Link Time Optimization (part 2)

Part two of quick notes on Link Time Optimization

Link time optimization (LTO) conducts optimization from the perspective of the entire program, leveraging knowledge of how the entire program is supposed to be structured.

LTO part 1

Now that we have looked at the really simple demonstration, I want to also address an example that deals with complex compute.

Let's replace simple to complex compute

Follow-along code example available here

#include "helper.hpp"

double complex_compute(long long i) {
    return sin(i) * cos(i+3);  
}

#include "helper.hpp" 
#include <functional> // for std::functional
#include <iostream>   // for std::cout
#include <string> //for std::string

int main(int argc, char* argv[]) {
    // Make sure we are getting valid arguments
    if (argc != 2) {
        std::cerr << "Usage: " << argv[0] << " <simple | complex>" << std::endl;
        return 1;
    }
    volatile double sum = 0;
    /*
    Using volatile to prevent compiler from optimizing this loop. 
    Removing `volatile` triggers loop optimization and make it run 
    almost 1000 times faster!
    */

    // Decide whether to use simple or complex compute function
    std::function<double(long long)> compute_func;

    std::string choice = argv[1];
    if (choice == "simple") {
        compute_func = simple_compute;
    } else if (choice == "complex") {
        compute_func = complex_compute;
    } else {
        std::cout << "Invalid choice " << choice << ". ";
        std::cout << "Choose either 'simple' or 'complex'" << std::endl;
    }

    const long long iterations = 100000000; // 1e8

    for (long long i = 0; i < iterations; ++i) {
        sum += compute_func(i);
    }

    std::cout << "(" << choice << ")" << " final sum: " << sum << std::endl;
    
    return 0;
}

What do you expect? Should it still run 7% faster with LTO?

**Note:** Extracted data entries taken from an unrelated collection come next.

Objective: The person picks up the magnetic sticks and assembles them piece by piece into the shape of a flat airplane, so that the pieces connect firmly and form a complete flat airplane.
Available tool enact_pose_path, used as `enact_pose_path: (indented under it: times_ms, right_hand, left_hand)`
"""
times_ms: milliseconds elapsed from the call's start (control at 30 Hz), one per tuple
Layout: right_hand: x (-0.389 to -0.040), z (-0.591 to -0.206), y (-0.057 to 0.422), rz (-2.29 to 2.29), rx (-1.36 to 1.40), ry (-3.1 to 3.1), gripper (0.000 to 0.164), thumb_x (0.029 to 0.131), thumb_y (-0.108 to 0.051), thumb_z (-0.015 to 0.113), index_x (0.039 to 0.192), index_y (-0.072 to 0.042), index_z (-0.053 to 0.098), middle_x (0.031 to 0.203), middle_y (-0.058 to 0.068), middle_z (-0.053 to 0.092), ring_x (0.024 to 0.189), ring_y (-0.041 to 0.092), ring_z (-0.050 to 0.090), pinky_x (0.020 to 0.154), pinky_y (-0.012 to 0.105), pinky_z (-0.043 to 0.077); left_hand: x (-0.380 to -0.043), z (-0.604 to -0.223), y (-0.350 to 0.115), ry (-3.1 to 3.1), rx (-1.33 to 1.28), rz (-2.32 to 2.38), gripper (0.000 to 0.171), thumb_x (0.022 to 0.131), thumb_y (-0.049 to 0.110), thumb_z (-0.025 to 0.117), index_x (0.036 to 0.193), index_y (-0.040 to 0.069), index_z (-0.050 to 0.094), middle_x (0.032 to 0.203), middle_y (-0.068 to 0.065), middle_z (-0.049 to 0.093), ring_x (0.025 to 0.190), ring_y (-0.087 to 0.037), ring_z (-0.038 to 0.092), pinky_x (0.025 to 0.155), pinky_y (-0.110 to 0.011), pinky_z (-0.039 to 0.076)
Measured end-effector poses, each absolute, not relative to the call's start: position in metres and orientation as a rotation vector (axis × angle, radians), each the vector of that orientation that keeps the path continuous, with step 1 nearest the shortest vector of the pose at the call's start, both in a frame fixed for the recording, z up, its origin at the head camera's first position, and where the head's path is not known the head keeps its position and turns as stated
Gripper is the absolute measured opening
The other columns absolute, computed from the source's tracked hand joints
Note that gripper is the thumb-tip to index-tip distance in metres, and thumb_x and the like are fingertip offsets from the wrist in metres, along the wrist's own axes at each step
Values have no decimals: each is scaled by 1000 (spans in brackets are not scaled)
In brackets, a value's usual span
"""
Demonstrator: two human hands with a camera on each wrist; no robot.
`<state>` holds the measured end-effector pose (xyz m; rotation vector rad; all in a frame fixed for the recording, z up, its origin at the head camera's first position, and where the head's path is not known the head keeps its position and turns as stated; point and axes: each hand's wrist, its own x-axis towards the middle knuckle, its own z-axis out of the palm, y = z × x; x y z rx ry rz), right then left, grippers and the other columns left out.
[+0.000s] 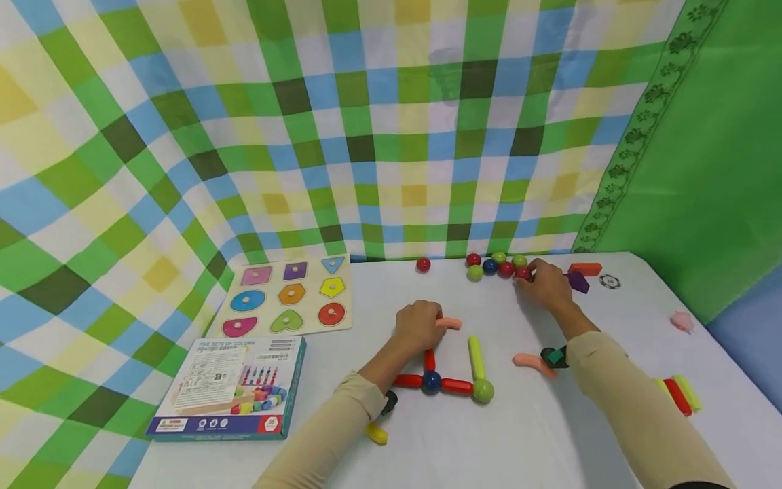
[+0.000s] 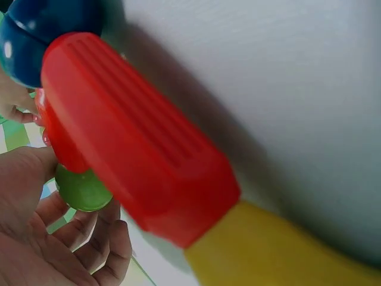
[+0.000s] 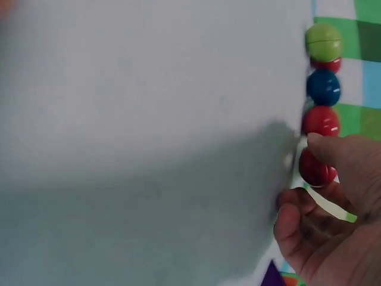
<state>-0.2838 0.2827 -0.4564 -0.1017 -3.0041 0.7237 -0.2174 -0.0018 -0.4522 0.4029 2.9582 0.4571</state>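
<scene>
My left hand [image 1: 418, 324] holds a green ball [image 2: 84, 189] between thumb and fingers, at the end of a red rod [image 1: 430, 360]. That rod runs from a blue ball [image 1: 431, 382], which also joins a left red rod [image 2: 137, 137] and a right red rod [image 1: 457, 386]. The right one meets a lime ball [image 1: 483, 390] with a lime rod [image 1: 476, 356] pointing away. A coral curved rod [image 1: 451, 323] sticks out beside my left fingers. At the back, my right hand [image 1: 546, 282] pinches a red ball [image 3: 317, 168] at the end of a row of balls.
More red, blue and green balls [image 1: 490, 266] sit along the back edge, and a lone red ball [image 1: 423, 265]. A shape puzzle board [image 1: 311, 327] and a toy box [image 1: 226, 387] lie left. Another curved coral rod [image 1: 533, 363] and several straight rods [image 1: 677, 395] lie right.
</scene>
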Motion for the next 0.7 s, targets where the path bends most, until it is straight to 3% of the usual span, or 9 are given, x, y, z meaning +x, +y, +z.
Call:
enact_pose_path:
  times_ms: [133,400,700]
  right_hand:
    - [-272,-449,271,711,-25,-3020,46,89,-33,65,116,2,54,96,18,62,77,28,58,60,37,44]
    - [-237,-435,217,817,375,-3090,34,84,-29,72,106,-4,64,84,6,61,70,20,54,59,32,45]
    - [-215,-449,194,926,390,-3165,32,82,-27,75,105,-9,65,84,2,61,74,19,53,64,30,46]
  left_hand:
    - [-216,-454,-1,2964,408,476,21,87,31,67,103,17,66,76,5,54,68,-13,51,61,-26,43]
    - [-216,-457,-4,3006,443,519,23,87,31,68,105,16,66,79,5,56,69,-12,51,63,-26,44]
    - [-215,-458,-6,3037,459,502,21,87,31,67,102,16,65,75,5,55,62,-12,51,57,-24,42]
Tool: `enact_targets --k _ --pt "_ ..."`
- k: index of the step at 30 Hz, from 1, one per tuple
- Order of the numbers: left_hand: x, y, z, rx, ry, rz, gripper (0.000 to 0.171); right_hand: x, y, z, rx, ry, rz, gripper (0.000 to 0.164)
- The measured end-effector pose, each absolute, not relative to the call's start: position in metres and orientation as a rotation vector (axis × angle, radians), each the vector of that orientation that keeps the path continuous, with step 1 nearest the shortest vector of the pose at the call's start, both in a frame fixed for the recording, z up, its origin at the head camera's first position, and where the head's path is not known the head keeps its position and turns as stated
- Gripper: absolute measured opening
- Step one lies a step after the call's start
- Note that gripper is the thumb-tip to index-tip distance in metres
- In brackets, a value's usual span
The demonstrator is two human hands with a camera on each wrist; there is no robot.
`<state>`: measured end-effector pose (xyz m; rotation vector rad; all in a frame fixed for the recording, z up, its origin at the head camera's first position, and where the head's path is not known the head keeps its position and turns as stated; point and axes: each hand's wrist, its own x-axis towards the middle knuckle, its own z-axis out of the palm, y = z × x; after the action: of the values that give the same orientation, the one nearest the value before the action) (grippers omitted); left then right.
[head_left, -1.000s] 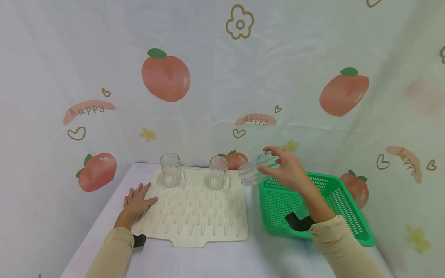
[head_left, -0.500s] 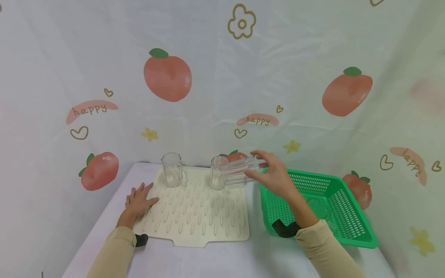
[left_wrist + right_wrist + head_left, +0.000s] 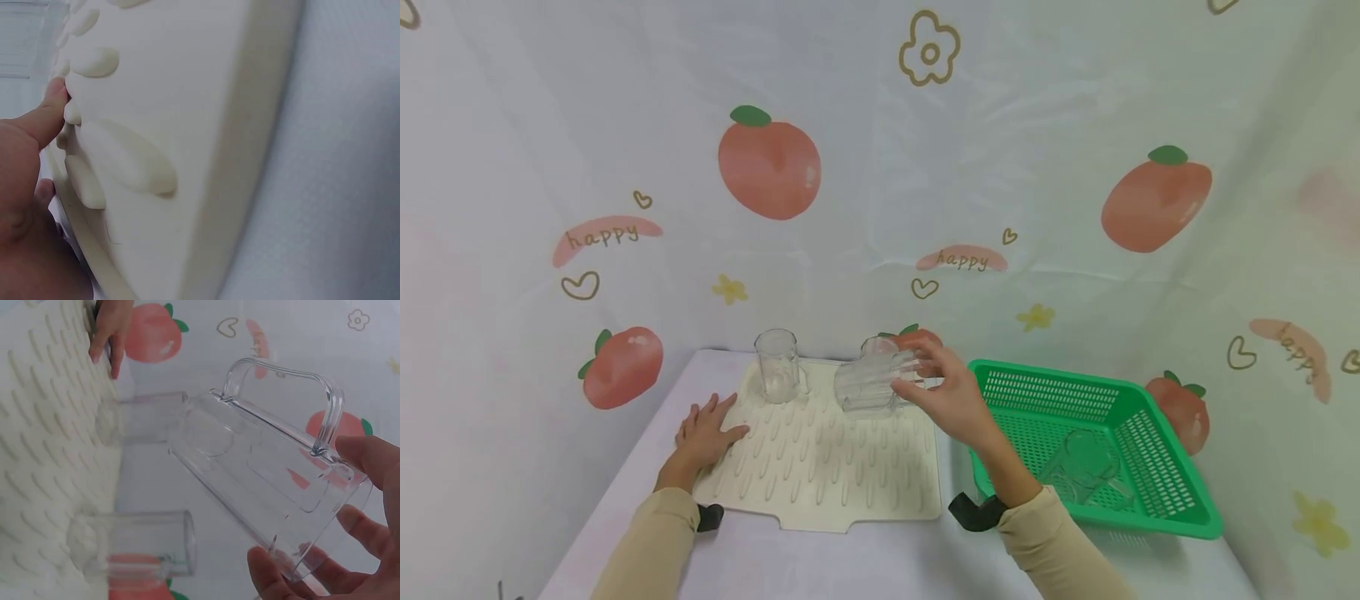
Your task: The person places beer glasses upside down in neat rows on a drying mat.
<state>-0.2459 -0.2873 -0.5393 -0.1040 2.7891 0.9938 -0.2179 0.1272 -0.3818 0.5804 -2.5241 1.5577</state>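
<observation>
My right hand (image 3: 946,392) grips a clear glass mug (image 3: 868,383) by one end, thumb and fingertips spread round it. The mug is tilted nearly sideways over the back of a cream ridged draining board (image 3: 820,467); its handle shows on top in the right wrist view. On the board's back left stands another clear mug (image 3: 778,367), upright. A second upright mug (image 3: 140,544) is partly hidden behind the held one in the head view. Fingers spread, my left hand (image 3: 703,437) rests on the board's left edge, with the thumb (image 3: 53,106) over its ridged top.
A green plastic basket (image 3: 1157,523) sits to the right of the board, with clear glassware (image 3: 1086,458) lying inside. Directly behind the table (image 3: 752,567) hangs a white curtain (image 3: 865,167) printed with fruit.
The right hand has carried the tilted mug leftward from near the basket to over the board, in front of the second standing mug. My left hand stays on the board's edge.
</observation>
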Motion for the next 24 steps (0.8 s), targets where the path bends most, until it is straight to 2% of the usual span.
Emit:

Let's run the executables!

You can compile the code

mkdir build 
cd build
cmake ..
cmake --build .

and run the executables with hyperfine. From my machine, I get the following results

Benchmark 1: ./without_lto_so complex
  Time (mean ± σ):      2.756 s ±  0.059 s    [User: 2.755 s, System: 0.001 s]
  Range (min … max):    2.693 s …  2.869 s    10 runs
 
Benchmark 2: ./with_lto complex
  Time (mean ± σ):      2.771 s ±  0.079 s    [User: 2.770 s, System: 0.000 s]
  Range (min … max):    2.714 s …  2.914 s    10 runs
 
  Warning: Statistical outliers were detected. Consider re-running this benchmark on a quiet PC without any interferences from other programs. It might help to use the '--warmup' or '--prepare' options.
 
Summary
  './without_lto_so complex' ran
    1.01 ± 0.04 times faster than './with_lto complex'

Hmmm... this time, the gain was only 1%. Why would this be? As you might have guessed already, it is because of Amdahl's Law.

Amdahl's Law

Amdahl's law states that "the overall performance improvement gained by optimizing a single part of a system is limited by the fraction of time that the improved part is actually used".

What does it mean for our use case? Let's say our system is composed of

system = making function call + compute

By using LTO, we have optimized the first part, making function call. However, in our "complex compute" demo, the compute got more complex, and therefore took more time to finish. However much we optimized function call, the overall system call inevitably depends so much more on the compute time. Thus, even though we saw with the simple compute example that LTO could actually speed up a simple program, it was not generalizable to a different use case.

Now we know, we have to KNOW the system we are optimizing!